The Milburn Review: We cannot allow blind and partially sighted young people to become part of a “lost generation”

The Milburn Review: We cannot allow blind and partially sighted young people to become part of a “lost generation”

This week, Alan Milburn’s review into the growing number of young people not in education, employment or training (NEET) painted a bleak picture of the future facing many young people across the UK.

More than 1m young people are now classed as NEET. The highest figure in over a decade; with warnings that number could rise even further without action. 

For blind and partially sighted young people, these warning signs are even more concerning. Because, while the review talks about a system failing young people generally, disabled young people have been facing these barriers for decades.

Young people with vision impairment are twice as likely to be NEET as their peers and remain so into adult life. Only 1 in 4 registered blind and partially sighted people of working age are in employment.

At the Royal Society for Blind Children, we see  ambitious, talented, amazing young people unfairly stuck because they either can’t get transportation to work, or didn’t get the right level of support that they should have received years earlier, or were just told to aim lower. We meet young people who have grown up constantly hearing messages that work might not be “for them” or that independence might not be “realistic” or that their ambitions should somehow be “smaller”. 

That is the quiet reality that too many young people in our community still face. And yet, despite all of this, they continue to prove the world wrong. At RSBC Dorton College and through our Futures employability provision, we see extraordinary resilience, creativity and determination every day. Our young people are building exciting careers, gaining qualifications and work experience, travelling independently, speaking publicly, developing leadership skills and shaping their futures that many people once assumed would not be in their reach.

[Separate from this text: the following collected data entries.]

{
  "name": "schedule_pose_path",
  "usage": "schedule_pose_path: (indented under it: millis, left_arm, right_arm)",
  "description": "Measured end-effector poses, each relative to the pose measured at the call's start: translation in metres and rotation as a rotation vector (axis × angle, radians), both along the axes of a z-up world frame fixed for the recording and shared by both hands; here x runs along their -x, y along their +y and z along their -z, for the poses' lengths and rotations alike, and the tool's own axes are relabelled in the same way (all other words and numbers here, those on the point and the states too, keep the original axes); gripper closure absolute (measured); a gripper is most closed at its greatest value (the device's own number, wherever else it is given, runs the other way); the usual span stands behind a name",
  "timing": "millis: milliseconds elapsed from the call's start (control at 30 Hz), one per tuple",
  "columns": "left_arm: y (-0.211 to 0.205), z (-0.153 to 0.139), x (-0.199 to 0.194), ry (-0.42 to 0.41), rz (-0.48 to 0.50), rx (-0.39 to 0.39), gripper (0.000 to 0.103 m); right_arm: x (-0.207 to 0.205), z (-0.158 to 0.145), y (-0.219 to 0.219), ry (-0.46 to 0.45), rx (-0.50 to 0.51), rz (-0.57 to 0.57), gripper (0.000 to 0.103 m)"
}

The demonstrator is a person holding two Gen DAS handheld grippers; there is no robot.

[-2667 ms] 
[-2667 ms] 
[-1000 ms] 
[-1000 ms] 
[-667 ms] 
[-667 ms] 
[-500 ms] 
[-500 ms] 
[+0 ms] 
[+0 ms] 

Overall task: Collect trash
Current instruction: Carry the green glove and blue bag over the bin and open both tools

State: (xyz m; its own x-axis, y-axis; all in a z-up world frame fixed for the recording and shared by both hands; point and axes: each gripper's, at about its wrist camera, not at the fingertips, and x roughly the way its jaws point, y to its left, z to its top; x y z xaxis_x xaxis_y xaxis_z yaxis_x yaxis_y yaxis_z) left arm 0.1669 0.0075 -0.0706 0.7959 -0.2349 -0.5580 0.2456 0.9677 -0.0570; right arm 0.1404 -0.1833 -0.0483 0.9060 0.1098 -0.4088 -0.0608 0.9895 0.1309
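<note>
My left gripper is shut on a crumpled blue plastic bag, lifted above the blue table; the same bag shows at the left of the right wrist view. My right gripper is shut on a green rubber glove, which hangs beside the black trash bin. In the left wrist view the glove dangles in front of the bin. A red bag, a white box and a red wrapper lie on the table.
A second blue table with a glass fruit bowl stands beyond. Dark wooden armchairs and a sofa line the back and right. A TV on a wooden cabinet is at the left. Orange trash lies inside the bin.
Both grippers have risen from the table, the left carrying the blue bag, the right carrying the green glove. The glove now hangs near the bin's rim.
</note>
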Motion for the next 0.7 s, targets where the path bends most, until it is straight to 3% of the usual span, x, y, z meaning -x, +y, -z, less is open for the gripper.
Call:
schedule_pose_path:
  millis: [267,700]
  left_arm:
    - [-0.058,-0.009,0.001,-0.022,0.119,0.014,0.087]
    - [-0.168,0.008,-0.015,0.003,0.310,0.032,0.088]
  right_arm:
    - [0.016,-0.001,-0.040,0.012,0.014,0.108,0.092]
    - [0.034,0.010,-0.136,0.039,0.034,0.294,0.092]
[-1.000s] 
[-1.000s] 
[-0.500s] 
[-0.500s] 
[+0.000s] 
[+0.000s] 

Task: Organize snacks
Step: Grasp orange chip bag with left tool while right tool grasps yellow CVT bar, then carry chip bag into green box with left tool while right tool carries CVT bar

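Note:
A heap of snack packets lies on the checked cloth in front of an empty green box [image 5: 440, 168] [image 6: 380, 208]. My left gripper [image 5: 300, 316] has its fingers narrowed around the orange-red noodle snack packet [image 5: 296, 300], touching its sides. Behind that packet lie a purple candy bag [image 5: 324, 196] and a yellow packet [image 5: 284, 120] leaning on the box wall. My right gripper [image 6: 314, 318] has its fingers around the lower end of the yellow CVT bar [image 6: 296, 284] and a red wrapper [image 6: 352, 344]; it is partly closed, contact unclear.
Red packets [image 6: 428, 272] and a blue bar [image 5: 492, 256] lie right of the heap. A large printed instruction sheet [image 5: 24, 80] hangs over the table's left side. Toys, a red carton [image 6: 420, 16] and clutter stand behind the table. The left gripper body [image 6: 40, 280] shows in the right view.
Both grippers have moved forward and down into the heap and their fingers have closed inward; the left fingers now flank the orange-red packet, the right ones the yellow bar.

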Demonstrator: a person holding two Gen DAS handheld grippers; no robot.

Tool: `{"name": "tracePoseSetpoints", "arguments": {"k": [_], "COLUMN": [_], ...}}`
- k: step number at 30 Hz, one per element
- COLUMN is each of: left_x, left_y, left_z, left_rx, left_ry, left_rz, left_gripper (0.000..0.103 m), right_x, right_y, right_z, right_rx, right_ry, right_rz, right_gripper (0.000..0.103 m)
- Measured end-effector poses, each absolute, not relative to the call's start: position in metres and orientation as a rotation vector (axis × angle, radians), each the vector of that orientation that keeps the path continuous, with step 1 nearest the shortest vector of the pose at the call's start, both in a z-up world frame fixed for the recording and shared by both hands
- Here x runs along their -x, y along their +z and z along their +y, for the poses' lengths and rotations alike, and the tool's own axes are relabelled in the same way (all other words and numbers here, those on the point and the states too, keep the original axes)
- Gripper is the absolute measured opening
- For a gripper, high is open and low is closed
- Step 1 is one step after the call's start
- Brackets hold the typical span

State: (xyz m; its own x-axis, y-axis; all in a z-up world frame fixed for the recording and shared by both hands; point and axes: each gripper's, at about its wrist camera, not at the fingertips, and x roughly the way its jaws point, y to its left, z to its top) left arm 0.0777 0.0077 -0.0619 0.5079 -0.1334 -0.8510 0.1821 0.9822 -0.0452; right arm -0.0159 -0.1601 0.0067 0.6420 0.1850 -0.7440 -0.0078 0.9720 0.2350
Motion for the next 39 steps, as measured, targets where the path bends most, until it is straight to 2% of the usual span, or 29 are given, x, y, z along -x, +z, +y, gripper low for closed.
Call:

We know that with “Just Enough Support” blind and partially sighted young people are unstoppable and a highly valuable addition to the workplace.

The Milburn review rightly warns about the risk of a “lost generation”. But blind and partially sighted young people cannot simply become another footnote in a wider conversation about youth unemployment. Their experiences must shape the solutions. That means properly funded specialist support. Earlier intervention. Accessible apprenticeships, internships and work experience and better transitions into adulthood. Employers need to be willing to challenge outdated assumptions. Education systems should prepare young people for real independence and meaningful employment to live a life without limits.